In 2010, China cornered the global market as a supplier of the rare earth elements dysprosium and neodymium, used in permanent-magnet synchronous motors. Then the bubble burst, affecting industrial motor designers and machine builders. Rare earth elements, such as dysprosium and neodymium, are vital ingredients for permanent-magnet synchronous motors, and the price and availability of these elements has had an effect on both motor makers and industrial machine builders.
China cornered the global market as a supplier of rare earth elements by 2010, according to Kristin Lewotsky, technology writer and contributing editor for the Motion Control Association. In an August webinar on rare earth elements and motion control, she described how 2011 prices soared and then crashed, due to an artificial bubble market.
The crash surprised many motor designers and customers who had grown accustomed to the inexpensive power associated with magnetic motors, said Lewotsky. The abundance of these rare earth oxides from China and the U.S. during the 1990s spurred an increase in use of rare-earth permanent-magnet motors for industrial motion control. Not only were the motors dramatically cheaper, they also provided more torque in a smaller packager compared to induction motors.
Lewotsky unearthed a silver lining to the price bubble: “Rare earth magnet motors opened up some new frontiers [in the 1990s], but they also created some sloppy engineering—customers would buy these motors just because they could. With the price bubble of 2010, designers had to re-examine the need for these types of motors, and it continues today.”
Permanent magnet synchronous torque motors typically have 30 to 60 percent higher torque capacity and 30 percent better torque utilization with faster acceleration and deceleration, compared to asynchronous induction type motors, said Harold Poesch, product manager for motion control motors at Siemens Industry Inc. This has proven advantageous in the field, particularly with machine tools and other metalworking production equipment where the rapid traverse function is critical to maintaining higher productivity, he said.
Lewotsky said customers have tendency to oversize motors—they want the system or the machine to last. “Designers like to have the ability to add another 10 percent cushion of power to a motor that already had 10 percent added in the last three [design] generations,” she said.
Motor designers are exploring ways to reduce their need for expensive rare-earth elements. Lewotsky said that replacing 40 to 60 percent of rare-earth materials in rotors with copper can make them much cheaper and still provide the same amount of torque.

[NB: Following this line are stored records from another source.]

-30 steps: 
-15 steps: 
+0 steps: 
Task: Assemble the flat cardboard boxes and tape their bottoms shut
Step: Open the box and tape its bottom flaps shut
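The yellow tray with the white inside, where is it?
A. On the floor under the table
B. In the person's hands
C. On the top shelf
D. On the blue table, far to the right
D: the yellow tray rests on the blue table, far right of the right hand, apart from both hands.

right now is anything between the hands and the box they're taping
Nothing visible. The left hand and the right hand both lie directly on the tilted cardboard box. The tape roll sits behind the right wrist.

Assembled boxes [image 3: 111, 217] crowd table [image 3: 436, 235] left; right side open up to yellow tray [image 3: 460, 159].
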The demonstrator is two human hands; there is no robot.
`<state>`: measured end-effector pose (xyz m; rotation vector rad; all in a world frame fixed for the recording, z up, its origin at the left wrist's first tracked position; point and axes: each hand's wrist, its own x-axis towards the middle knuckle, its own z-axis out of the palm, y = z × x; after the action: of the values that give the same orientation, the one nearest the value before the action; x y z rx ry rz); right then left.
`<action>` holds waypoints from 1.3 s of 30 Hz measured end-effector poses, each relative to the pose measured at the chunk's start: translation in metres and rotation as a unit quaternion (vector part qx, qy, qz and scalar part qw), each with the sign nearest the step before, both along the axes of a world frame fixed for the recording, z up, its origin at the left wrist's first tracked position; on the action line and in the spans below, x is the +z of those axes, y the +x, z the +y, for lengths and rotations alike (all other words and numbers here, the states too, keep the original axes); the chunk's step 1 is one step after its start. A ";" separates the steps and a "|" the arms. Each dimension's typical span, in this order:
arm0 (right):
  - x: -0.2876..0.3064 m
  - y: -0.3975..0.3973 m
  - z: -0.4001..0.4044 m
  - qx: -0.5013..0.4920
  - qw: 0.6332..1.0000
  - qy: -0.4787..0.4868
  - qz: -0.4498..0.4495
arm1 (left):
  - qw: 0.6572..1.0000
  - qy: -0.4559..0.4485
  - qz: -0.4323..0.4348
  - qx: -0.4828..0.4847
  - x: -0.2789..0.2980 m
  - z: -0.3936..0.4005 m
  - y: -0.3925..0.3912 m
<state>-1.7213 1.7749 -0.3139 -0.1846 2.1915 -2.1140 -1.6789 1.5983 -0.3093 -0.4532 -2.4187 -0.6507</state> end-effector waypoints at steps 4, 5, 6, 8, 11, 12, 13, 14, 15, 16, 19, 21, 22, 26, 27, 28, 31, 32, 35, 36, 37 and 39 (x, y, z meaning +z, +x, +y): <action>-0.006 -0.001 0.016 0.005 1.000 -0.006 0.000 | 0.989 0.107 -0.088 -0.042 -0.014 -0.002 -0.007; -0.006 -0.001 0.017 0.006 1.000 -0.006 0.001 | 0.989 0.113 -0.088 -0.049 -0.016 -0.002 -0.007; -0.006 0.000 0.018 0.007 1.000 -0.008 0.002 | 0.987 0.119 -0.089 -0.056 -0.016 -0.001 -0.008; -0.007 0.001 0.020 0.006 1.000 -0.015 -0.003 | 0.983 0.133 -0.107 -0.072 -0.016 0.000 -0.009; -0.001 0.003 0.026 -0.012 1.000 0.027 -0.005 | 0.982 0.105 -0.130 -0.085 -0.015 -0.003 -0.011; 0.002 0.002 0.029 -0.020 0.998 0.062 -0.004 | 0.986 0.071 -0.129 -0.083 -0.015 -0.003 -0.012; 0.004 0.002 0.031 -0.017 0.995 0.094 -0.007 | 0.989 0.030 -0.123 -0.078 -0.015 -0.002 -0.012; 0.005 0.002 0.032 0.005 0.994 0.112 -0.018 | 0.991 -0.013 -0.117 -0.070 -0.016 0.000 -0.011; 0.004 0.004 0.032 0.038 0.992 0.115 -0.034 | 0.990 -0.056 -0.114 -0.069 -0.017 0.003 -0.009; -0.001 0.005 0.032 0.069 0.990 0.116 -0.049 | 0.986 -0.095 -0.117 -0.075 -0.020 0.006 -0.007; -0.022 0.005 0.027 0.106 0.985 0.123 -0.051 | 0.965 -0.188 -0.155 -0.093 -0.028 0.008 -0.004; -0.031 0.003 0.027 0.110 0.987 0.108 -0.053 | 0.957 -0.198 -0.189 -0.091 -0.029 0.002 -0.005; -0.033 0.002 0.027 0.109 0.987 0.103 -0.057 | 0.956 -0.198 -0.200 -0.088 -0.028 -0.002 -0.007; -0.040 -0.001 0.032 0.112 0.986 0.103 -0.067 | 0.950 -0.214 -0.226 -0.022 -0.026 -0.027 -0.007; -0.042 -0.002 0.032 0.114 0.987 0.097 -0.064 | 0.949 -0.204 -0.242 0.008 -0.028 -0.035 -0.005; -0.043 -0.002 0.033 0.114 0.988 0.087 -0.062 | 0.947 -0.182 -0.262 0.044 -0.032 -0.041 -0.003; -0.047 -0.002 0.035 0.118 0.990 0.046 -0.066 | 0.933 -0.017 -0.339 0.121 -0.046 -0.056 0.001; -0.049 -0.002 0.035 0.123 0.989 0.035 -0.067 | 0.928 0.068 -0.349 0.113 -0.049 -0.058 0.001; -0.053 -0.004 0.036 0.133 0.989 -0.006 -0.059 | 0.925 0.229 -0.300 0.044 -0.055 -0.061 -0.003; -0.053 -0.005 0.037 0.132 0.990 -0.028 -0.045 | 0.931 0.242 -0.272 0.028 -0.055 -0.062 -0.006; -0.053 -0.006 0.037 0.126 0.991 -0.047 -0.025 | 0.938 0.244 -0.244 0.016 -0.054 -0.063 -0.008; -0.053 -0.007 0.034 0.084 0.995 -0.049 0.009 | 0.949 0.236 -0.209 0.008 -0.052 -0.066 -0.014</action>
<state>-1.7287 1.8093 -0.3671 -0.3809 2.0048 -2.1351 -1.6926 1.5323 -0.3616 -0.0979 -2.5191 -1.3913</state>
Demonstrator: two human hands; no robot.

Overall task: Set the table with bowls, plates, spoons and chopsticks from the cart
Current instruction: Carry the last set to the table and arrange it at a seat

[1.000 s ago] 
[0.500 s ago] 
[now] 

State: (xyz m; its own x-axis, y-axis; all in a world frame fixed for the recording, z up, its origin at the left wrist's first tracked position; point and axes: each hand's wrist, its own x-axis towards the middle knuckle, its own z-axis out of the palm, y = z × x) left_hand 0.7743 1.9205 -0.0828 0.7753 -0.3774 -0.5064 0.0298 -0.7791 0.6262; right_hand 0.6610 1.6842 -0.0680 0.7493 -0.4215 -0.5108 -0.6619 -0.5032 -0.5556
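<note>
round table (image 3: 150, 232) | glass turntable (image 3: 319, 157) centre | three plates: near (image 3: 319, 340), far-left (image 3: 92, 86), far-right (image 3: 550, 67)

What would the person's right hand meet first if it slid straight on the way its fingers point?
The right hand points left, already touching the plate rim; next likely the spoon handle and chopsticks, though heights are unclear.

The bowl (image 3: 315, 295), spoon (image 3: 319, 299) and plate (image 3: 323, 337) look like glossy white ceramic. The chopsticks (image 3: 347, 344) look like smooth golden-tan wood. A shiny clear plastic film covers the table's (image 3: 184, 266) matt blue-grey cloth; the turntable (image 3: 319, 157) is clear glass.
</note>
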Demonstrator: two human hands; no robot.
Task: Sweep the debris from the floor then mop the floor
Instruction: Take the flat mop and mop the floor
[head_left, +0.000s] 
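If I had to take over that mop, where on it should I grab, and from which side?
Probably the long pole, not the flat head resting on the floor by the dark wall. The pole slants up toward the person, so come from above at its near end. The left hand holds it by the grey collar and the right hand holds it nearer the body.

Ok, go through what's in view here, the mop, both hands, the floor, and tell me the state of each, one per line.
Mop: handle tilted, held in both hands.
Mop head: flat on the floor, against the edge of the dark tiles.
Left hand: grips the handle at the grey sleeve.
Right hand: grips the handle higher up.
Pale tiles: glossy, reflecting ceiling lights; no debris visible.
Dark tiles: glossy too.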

The global supplies of rare earth elements in the short term—two to four years—are positive, Lewotsky added. Mining operations owned by MolyCorp Inc. in Mountain Pass, Calif., for example, has been producing 7,000 metric tons/yr of neodymium since reopening in 2010, and is expected to produce more than 19,000 mt/yr by the end of 2013. Mt. Weld in Australia is projecting it will produce 11,000 mt/yr neodymium in 2013.
Although these two facilities have very small sources of dysprosium to mine, they should add 10 to 20 percent more neodymium to the global supply. These supplies are needed, because industrial motors are not the only ones creating the demand for rare-earth elements. “The Toyota Prius hybrid motor demands one kilogram of neodymium in the motor and, in 2012 and 2013, Toyota sold approximately 300,000 Prius vehicles,” said Lewotsky. “That accounted for 34 tons of neodymium and 3.4 tons dysprosium” in just two years.
|China cut its export quotas of rare earth materials and the market responded with a dramatic increase in demand, creating a price spike.